* Directions for this task *
Transcribe the following entries word for word. End with the line where "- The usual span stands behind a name" appears.

-------------------------

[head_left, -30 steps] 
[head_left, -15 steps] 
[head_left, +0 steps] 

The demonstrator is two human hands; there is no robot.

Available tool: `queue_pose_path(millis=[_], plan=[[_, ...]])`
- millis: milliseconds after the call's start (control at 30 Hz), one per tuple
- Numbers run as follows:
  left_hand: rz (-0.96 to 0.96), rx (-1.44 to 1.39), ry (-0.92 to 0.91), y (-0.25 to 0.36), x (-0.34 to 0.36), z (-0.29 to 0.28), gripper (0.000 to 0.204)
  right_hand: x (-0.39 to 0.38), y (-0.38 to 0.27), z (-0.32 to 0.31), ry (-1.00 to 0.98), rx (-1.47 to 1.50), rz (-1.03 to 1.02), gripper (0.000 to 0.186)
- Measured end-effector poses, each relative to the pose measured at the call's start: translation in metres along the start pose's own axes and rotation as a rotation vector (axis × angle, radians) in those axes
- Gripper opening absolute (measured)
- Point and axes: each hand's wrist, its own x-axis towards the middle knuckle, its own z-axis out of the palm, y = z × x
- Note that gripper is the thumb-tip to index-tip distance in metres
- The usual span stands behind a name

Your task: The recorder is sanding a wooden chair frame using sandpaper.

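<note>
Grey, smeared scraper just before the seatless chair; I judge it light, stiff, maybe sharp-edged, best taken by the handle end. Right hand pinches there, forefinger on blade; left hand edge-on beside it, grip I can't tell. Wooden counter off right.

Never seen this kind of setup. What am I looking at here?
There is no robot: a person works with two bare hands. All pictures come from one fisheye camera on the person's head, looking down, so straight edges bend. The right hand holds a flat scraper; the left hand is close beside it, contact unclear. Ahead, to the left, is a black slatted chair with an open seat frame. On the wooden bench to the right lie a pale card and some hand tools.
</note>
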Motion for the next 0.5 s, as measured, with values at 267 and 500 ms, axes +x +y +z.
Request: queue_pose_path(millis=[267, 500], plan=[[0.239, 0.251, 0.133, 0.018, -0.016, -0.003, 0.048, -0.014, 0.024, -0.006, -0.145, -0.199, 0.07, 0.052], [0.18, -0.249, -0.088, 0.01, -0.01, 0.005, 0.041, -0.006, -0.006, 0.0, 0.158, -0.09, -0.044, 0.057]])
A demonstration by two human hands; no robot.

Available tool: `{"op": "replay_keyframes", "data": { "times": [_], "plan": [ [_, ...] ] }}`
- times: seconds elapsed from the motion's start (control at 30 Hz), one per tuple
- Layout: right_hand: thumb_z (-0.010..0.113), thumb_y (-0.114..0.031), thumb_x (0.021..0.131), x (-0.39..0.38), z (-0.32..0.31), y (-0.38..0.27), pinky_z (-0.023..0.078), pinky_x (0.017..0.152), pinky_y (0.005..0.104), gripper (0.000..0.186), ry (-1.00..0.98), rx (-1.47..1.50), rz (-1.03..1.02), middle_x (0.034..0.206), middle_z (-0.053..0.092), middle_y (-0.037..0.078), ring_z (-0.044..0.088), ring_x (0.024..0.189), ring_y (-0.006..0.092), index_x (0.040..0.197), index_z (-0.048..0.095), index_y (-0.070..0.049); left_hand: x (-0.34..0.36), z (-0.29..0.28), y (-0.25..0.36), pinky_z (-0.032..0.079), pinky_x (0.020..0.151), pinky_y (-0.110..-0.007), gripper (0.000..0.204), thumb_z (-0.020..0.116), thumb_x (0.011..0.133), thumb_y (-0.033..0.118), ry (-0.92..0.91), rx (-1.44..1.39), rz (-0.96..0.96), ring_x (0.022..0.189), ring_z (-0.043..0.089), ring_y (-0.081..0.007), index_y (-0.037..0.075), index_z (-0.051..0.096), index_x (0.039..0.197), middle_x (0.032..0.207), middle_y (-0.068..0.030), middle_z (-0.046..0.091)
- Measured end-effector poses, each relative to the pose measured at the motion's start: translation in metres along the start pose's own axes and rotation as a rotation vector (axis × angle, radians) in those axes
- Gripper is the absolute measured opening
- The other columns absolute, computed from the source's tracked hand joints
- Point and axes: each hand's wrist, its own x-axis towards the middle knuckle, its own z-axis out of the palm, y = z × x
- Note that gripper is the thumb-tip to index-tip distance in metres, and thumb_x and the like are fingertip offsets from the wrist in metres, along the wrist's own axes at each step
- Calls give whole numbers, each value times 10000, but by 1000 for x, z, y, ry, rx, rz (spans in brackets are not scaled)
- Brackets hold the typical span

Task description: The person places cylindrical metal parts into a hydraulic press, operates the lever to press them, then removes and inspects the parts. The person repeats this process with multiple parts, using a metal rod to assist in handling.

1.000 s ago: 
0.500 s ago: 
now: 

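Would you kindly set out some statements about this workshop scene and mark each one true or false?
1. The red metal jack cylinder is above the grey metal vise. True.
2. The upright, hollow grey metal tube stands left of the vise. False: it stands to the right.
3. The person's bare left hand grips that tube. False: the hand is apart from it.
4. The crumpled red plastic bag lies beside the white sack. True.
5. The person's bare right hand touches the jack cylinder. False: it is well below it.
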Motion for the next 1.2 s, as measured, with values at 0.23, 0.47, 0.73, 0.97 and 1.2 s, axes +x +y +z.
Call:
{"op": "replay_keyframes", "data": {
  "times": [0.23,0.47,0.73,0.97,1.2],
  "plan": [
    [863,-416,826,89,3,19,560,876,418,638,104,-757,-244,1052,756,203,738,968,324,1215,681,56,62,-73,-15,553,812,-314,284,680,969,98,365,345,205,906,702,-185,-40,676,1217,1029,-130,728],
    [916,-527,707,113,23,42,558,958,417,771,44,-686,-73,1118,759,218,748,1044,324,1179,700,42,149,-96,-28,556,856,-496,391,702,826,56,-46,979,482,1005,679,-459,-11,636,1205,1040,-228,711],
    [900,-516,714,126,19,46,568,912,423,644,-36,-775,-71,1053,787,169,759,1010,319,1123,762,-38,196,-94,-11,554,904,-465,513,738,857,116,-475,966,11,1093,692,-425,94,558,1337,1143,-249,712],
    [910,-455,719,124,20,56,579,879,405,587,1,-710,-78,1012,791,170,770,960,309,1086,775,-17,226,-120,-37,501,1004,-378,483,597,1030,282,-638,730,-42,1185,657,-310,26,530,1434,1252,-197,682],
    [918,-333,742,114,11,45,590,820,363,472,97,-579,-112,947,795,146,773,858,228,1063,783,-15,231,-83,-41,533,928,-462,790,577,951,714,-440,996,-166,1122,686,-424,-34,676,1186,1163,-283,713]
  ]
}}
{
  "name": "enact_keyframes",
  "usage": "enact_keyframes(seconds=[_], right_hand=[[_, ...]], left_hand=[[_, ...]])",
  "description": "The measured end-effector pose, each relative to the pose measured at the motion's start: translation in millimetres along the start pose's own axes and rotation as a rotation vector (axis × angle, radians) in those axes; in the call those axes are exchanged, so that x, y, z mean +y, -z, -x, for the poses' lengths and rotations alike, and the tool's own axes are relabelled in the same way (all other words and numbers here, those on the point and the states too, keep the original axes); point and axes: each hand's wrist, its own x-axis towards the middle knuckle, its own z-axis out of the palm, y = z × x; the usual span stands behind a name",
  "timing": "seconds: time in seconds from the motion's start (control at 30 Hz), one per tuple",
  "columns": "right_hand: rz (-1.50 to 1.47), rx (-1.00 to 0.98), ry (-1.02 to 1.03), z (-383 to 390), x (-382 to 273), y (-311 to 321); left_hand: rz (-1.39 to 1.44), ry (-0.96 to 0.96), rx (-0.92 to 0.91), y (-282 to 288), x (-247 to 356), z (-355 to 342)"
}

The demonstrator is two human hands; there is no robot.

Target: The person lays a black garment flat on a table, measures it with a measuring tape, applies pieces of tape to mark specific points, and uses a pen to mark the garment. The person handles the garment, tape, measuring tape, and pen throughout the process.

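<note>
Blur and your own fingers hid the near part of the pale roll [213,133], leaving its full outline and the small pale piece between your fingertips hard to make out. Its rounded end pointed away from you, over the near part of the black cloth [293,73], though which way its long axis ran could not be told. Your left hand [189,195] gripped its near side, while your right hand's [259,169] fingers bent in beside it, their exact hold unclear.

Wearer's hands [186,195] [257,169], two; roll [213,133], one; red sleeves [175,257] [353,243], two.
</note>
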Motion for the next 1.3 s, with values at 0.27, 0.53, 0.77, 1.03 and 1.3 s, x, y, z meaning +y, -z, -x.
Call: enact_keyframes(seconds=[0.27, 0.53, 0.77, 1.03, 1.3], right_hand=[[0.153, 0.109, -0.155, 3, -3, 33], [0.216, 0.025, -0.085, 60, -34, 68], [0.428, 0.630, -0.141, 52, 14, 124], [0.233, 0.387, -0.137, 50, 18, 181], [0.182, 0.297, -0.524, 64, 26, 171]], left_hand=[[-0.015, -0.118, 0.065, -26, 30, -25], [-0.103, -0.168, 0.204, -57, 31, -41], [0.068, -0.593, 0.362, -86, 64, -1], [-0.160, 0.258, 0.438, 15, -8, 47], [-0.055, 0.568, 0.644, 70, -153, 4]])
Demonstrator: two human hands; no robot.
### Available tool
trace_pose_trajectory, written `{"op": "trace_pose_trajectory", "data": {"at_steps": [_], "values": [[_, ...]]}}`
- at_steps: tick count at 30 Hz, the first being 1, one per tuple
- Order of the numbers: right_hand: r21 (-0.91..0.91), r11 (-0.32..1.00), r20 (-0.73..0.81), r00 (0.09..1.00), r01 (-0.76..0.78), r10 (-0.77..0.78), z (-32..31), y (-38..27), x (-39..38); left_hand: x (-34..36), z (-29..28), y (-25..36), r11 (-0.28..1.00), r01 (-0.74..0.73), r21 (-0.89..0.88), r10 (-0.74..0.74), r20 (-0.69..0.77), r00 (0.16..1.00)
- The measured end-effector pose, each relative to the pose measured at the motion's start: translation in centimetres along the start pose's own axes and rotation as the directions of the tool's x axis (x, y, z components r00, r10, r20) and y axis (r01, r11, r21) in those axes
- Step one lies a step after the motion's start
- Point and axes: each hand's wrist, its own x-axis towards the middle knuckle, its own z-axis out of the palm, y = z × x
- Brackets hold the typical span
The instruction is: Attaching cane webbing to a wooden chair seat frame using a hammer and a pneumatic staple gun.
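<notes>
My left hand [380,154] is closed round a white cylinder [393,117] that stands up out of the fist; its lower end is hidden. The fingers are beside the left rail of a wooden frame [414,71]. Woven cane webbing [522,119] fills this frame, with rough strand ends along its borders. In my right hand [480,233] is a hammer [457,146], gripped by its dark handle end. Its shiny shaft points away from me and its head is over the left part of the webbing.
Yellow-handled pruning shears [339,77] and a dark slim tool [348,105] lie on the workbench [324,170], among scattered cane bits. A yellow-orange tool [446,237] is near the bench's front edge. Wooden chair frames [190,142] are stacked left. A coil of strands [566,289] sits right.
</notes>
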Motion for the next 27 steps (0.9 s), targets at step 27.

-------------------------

* Result *
[head_left, -30 steps] 
[head_left, -15 steps] 
[head_left, +0 steps] 

The demonstrator is two human hands; there is no robot.

Available tool: `queue_pose_path(millis=[_], plan=[[_, ...]])`
- millis: milliseconds after the call's start (control at 30 Hz), one per tuple
- Numbers run as follows:
  left_hand: rz (-0.96 to 0.96), rx (-1.44 to 1.39), ry (-0.92 to 0.91), y (-0.25 to 0.36), x (-0.34 to 0.36), z (-0.29 to 0.28), gripper (0.000 to 0.204)
  right_hand: x (-0.39 to 0.38), y (-0.38 to 0.27), z (-0.32 to 0.31), ry (-1.00 to 0.98), rx (-1.47 to 1.50), rz (-1.03 to 1.02), gripper (0.000 to 0.186)
- Measured end-effector poses, each relative to the pose measured at the call's start: translation in metres along the start pose's own axes and rotation as a rotation vector (axis × angle, radians) in those axes
- Gripper opening absolute (measured)
- Point and axes: each hand's wrist, its own x-axis towards the middle knuckle, its own z-axis out of the palm, y = z × x
- Note that gripper is the thumb-tip to index-tip distance in metres
- The usual span stands behind a name

There is nothing further to add to the answer.